Der Bundesverband Deutscher Innovations-, Technologie- und Gründerzentren e.V. gehört zu den Förderern der Gründerwoche Deutschland. Die folgenden Statements machen deutlich, warum sich der Verband für die Aktionswoche engagiert.

Andrea Glaser, Geschäftsführerin des Bundesverbandes Deutscher Innovations-, Technologie- und Gründerzentren e.V.

Warum engagiert sich der Bundesverband Deutscher Innovations-, Technologie- und Gründerzentren e.V. für die Gründerwoche Deutschland?

"Als Bundesverband der deutschen Innovations-, Technologie- und Gründerzentren unterstützen wir die Arbeit der Zentren, Start-ups, bzw. Existenzgründer optimal zu beraten und zu betreuen und die Rahmenbedingungen dafür in Deutschland zu verbessern. Die 'Gründerwoche' ist ein wirksames Instrument, bundesweit individuelle Aktivitäten zu initiieren und die Zielgruppe damit anzusprechen."

Welchen Nutzen sehen Sie für Ihre Mitglieder, sich als Partner an der Gründerwoche Deutschland zu beteiligen und die Aktion mitzugestalten?

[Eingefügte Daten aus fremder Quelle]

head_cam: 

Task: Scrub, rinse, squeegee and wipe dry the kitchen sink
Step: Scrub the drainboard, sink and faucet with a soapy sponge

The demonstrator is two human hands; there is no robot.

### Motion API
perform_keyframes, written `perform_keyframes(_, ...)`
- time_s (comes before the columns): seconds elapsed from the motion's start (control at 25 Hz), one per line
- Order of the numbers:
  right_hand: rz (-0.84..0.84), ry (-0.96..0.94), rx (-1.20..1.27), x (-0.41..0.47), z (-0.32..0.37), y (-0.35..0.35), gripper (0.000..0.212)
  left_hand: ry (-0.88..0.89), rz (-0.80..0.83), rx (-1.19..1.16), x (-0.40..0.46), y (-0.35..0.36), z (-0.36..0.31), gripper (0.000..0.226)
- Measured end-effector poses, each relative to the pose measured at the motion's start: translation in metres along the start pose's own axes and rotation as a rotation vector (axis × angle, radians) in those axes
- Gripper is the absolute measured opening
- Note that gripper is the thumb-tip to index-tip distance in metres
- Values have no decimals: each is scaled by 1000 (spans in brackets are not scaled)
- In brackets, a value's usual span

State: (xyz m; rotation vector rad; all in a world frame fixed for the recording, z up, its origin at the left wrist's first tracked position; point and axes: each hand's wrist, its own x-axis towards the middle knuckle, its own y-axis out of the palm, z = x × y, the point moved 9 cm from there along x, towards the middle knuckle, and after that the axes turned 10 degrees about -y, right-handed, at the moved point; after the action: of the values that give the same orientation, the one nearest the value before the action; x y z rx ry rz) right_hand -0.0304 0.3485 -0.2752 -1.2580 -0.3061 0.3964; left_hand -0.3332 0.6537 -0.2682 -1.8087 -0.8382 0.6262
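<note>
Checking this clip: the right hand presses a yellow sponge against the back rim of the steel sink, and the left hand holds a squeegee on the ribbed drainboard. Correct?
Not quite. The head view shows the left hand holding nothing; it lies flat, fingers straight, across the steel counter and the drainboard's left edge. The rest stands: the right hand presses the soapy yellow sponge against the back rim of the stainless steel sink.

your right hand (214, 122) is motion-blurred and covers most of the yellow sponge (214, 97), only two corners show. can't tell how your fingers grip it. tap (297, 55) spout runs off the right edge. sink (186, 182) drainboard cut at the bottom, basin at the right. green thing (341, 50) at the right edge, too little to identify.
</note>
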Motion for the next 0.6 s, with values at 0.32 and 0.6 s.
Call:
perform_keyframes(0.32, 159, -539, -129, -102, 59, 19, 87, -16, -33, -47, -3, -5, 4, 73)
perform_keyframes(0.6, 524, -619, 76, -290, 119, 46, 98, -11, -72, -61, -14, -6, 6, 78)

"Die 'Gründerwoche' hat sich in den letzten Jahren zu einem wirksamen Instrument der überregionalen Ansprache potenzieller Gründer etabliert. Gründerzentren, die sich mit Aktivitäten an der 'Gründerwoche' beteiligen, werden auf vielfältige Weise wahrgenommen und können ihre Kompetenz und Unterstützungsleistungen bzw. Angebote für Start-ups öffentlichkeitswirksam darstellen."

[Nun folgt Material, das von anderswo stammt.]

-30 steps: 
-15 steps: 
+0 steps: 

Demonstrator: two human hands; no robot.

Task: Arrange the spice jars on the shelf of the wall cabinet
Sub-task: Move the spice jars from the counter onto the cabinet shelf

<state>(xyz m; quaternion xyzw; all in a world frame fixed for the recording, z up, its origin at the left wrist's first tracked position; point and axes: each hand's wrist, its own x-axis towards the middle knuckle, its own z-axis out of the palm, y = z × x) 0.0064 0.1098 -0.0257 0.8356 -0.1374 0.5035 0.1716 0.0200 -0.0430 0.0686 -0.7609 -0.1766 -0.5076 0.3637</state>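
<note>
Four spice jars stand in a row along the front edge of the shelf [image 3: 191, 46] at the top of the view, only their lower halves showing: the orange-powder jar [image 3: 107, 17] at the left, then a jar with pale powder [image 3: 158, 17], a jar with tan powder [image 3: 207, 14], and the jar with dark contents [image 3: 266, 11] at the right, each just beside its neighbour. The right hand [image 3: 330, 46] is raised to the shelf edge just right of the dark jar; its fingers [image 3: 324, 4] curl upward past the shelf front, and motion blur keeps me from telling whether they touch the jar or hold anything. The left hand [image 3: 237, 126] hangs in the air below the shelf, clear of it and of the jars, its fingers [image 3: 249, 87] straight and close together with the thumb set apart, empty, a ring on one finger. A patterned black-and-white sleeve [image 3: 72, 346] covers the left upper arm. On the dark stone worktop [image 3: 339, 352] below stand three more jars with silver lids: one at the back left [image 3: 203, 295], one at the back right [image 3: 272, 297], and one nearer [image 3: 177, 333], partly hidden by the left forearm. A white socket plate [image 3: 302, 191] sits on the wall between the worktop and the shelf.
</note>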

Was erhoffen Sie sich in der Zukunft von der Gründerwoche Deutschland? Haben Sie Wünsche für die weitere Entwicklung der Gründerwoche?

"Als Bundesverband und Netzwerk der deutschen Zentren wissen wir das Engagement des BMWi und des RKW um die 'Gründerwoche' sehr zu schätzen. Unser Wunsch wäre es, wenn sich zukünftig mehr Schulen (z.B. Gymnasien) an der 'Gründerwoche' beteiligen würden, um Jugendliche bereits in den Schulen für das Thema Existenzgründung und Selbständigkeit zu sensibilisieren. Wir hoffen natürlich, dass die 'Gründerwoche' selbst, als Bestandteil der GEW, auch in Zukunft so erfolgreich erhalten bleibt."